L’inquiétante agonie de Bouteflika

Par Mustapha Tossa

Lorsque sur les plateaux de la télévision internationale, un avocat du régime algérien tente de défendre le régime de Bouteflika et sa maladie handicapante, il sort cet élément de langage devenu « un must » dans toutes les stratégies de défense : « Nous n’avons pas besoin d’un champion de karaté pour occuper le fauteuil présidentiel… Et puis regardez l’histoire …Roosevelt avait dirigé d’une main de fer la puissante Amérique depuis un fauteuil roulant ». Cette saillie est censée annihiler toutes les critiques à l’égard d’un régime qui a fait sciemment le choix de mettre à sa tête un grand malade et de continuer à vendre la démagogie de l’exercice naturel du pouvoir.

L’autre versant de cette défense accentue la contre-attaque sur un point qui se veut essentiel Malgré l’handicapante maladie du président, le pays entier est en train de rouler à son rythme. Les années de guerre et d’instabilité sont derrière. Et aucune grande contestation au sein du pouvoir dont l’institution militaire est la véritable colonne vertébrale. Et pourtant si impertinente soit cette comparaison, elle ne parvient pas à clore le débat, celui d’un pays, tendu, en pilotage automatique et arc-bouté sur ses certitudes et ses conservatismes.

L’Algérie du président Bouteflika offre ce visage d’un pays qui cumule les ingrédients d’une vive tension dont la déflagration nationale peut avoir un dangereux impact régional. La couleuvre du quatrième mandat n’a pas encore été digérée que déjà se profile à l’horizon la grande farce du cinquième mandat. Ce débat sur les capacités du Bouteflika à gérer les affaires du pays prend une ampleur inédite ces derniers semaines alors que se développe dans les réseaux sociaux et dans certains médias algériens la nécessité d’entamer les procédures d’empêchement en application des dispositions de la constitution.

De l’aveu de nombreux observateurs, l’Algérie d’aujourd’hui affronte trois défis majeurs. Le premier consiste à répondre à cette question presque taboue : comment maintenir au pouvoir un homme dont la capacité à l’exercer est manifestement défaillante au point de se livrer à des jeux de cours qui le pratiquent par procuration comme l’avait spectaculairement démontré l’épisode de la mise à l’écart aussi rapide que forcée de l’ancien Premier ministre Abdelamajid Tebboune?

Le second comment continuer à acheter la paix sociale en subventionnant généreusement de nombreux secteurs sociaux alors que la facture énergétique en baisse laisse une maigre, voire inexistante marge de manœuvre. Le dernier est celui de la guerre contre le terrorisme, l’institution militaire algérienne, muette, compacte, traversée par des courants et des intérêts antagonistes, n’a jamais réellement clarifié ses multiples postures sur le sujet alors que le feu terroriste saccage le voisin libyen et fait peser sur l’ensemble de la région du Sahel une menace de déstabilisation permanente.
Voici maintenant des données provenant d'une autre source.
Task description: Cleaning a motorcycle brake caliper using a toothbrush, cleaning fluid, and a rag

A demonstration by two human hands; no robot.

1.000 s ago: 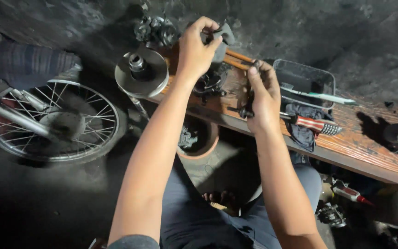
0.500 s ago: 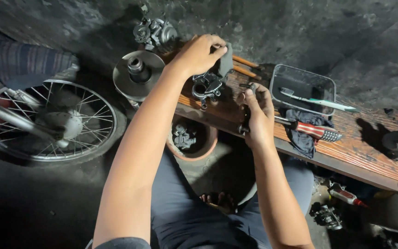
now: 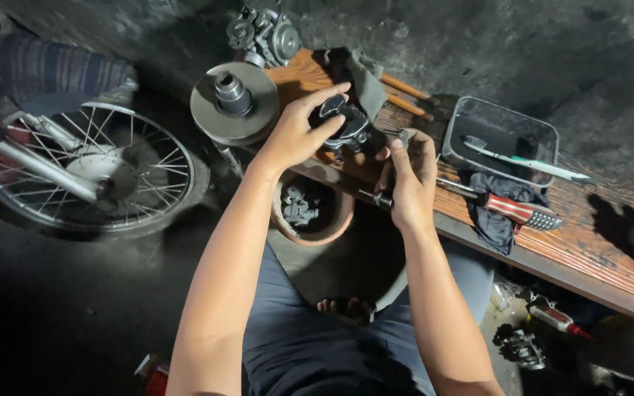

La situation politique en Algérie est une source première d’inquiétude pour l’ensemble de la région. Combien de rapports écrits dans le secret des enceintes du pouvoir en Europe alertent sur les possibles conséquences politiques et sécuritaires d’une mauvaise succession en Algérie ? Les médias en Europe qui s’intéressent à cette Algérie si imprévisible pointent avec un grand marqueur l’entêtement du président Bouteflika à mourir sur son fauteuil présidentiel et son incapacité atavique à organiser de son vivant une transition politique susceptible de rassurer. Certains commentaires vont jusqu’à souligner la tentation suicidaire d’un président et de son clan dont le message principal adressé aux Algériens comme aux alliés et aux voisins : Apres moi et ma personne, le déluge et le chaos. Cette inquiétante agonie du président Bouteflika préfigure une non moins inquiétante descente en enfer de tout un pays.

Devant cette situation, la machine de propagande présidentielle algérienne s’ingénie à mettre en œuvre des mises en scène pour convaincre l’opinion algérienne et internationale sur le président est toujours conscient de ses responsabilités et de son rôle, même si son incapacité à revoir des leaders internationaux vide cet exercice de toute sa substance. Le pouvoir algérien, transformé pour l’occasion en fabriquant d’illusions se trouve en permanence sur ces gardes pour tenter de convaincre d’une normalité. Et quand l’enjeu principale de tout le protocole présidentiel est de convaincre d’une normalité introuvable, cela donne une grande idée sur la calcification de ce pouvoir et du degré d’autisme dans lequel il tente d’enfermer tout un peuple et toute une région.